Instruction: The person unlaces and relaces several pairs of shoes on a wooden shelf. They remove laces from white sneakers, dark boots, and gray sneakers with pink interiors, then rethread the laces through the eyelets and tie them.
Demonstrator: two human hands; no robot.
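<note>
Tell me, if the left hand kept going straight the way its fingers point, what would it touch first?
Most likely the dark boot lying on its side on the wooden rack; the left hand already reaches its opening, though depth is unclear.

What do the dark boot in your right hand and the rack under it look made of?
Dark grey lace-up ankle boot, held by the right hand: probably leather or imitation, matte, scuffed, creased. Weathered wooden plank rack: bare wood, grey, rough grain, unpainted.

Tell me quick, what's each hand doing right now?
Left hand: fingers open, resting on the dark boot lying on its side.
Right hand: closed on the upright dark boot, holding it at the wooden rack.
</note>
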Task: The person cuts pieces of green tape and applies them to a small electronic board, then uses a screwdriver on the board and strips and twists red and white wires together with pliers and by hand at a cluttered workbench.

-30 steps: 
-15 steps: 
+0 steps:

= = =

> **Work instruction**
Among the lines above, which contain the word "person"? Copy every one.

> **Result**
Instruction: The person unlaces and relaces several pairs of shoes on a wooden shelf. They remove laces from white sneakers, dark boots, and gray sneakers with pink interiors, then rethread the laces through the eyelets and tie them.
Task: The person cuts pieces of green tape and applies them to a small electronic board, then uses a screwdriver on the board and strips and twists red and white wires together with pliers and by hand at a cluttered workbench.

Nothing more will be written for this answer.